CE QUE CES OPÉRATIONS RÉVÈLENT COMME OPPORTUNITÉS
La séquence 2023–2025 montre que les sociétés de location d’aéronefs occidentaux (ALC, AerCap) et des transporteurs hors MENA (Turkish Airlines) considèrent désormais la finance islamique comme un canal « mainstream » de diversification. Les profils d’allocation révèlent une profondeur de demande au Moyen-Orient capable d’absorber des tailles de 500 à 900 millions de dollars, avec des chefs de file hybrides (banques GCC et globales) et, lorsque disponible, des notations investment grade utiles au placement institutionnel. Les montages de prefunding validés dès 2015 avec UKEF et Emirates ont réduit le risque d’exécution avant livraison et permis de stabiliser les plans de flotte via des structures adossées à des actifs ou droits tangibles.
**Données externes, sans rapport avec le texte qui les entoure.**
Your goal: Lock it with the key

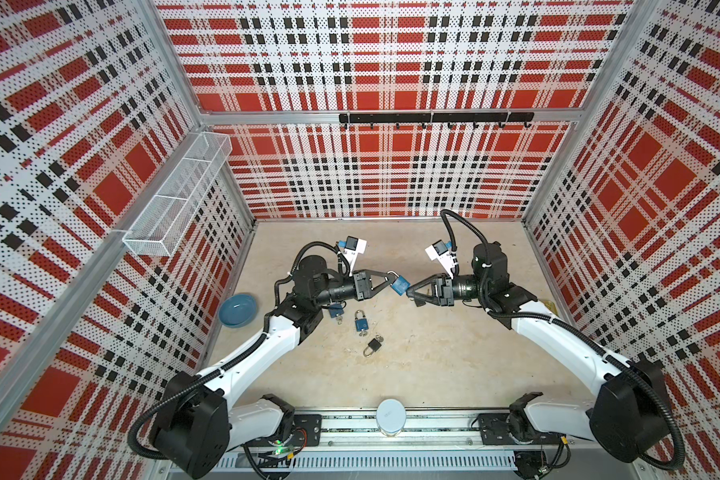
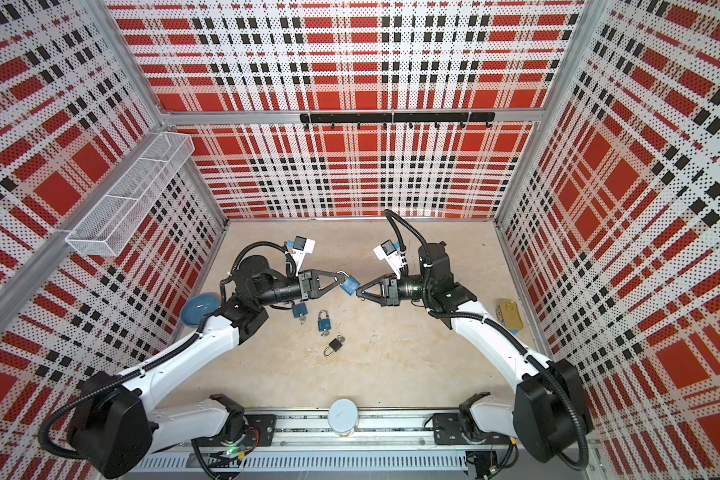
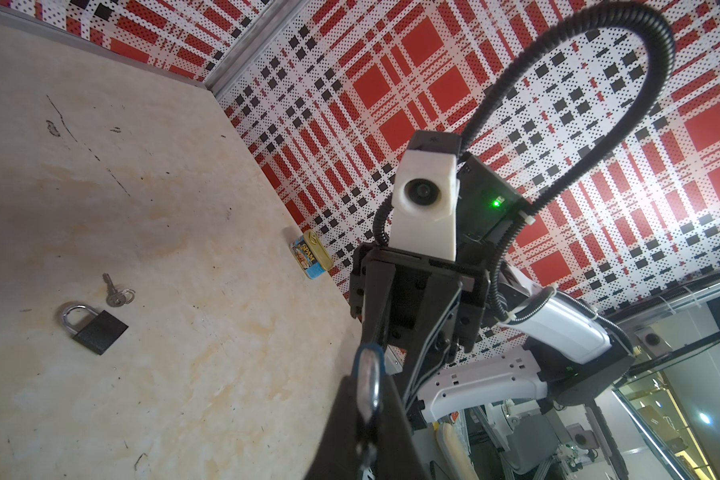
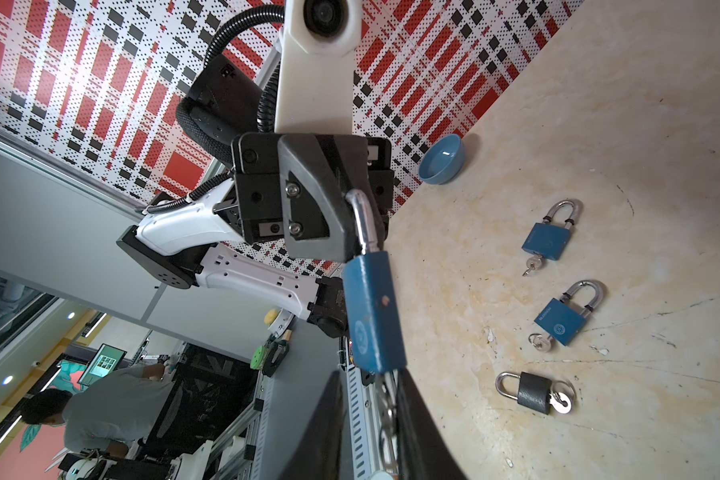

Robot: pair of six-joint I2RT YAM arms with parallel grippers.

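The blue metal padlock (image 4: 373, 316) is held above the table (image 1: 433, 353) by its shackle (image 4: 364, 220) in the left tool (image 1: 390, 276). At its base the silver key (image 4: 387, 409) lies inside the narrow right tool (image 1: 409, 292); contact cannot be told. It should be pinched squarely before turning.

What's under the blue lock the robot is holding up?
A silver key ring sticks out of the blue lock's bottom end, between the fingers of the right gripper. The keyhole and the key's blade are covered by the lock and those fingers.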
Sur le plan technique, les schémas dominants s’articulent autour de l’ijarah (propriété au bailleur/SPV, loyers prédéfinis, option d’achat potentielle) et du sukuk al-ijarah (titres dont le service provient des loyers), avec listings fréquents à Londres et au NASDAQ Dubai (parfois Bursa Malaysia), documentation AAOIFI-compatible et gouvernance renforcée. Les responsabilités d’assurance et de maintenance sont généralement déléguées au locataire via des clauses d’agence et d’indemnisation, tandis que les événements de défaut et les recours sont cadrés pour permettre la reprise de l’actif ou la continuité des flux selon les cas.
PERSPECTIVES
La demande de flotte au Moyen-Orient et en Afrique, la croissance des investisseurs islamiques et l’élargissement de la base d’émetteurs laissent penser que les volumes resteront soutenus. Les garanties d’agences de crédit à l’exportation pourraient continuer de jouer un rôle de passerelle entre cadres islamiques et soutiens publics, comme observé avec UKEF. Pour les émetteurs notés, la présence d’une notation demeure un facteur d’accès aux investisseurs soumis à ces types d’exigences. À mesure que la standardisation s’accroît et que les précédents se multiplient, les coûts de structuration devraient continuer de baisser, renforçant l’intérêt relatif de cette source de financement.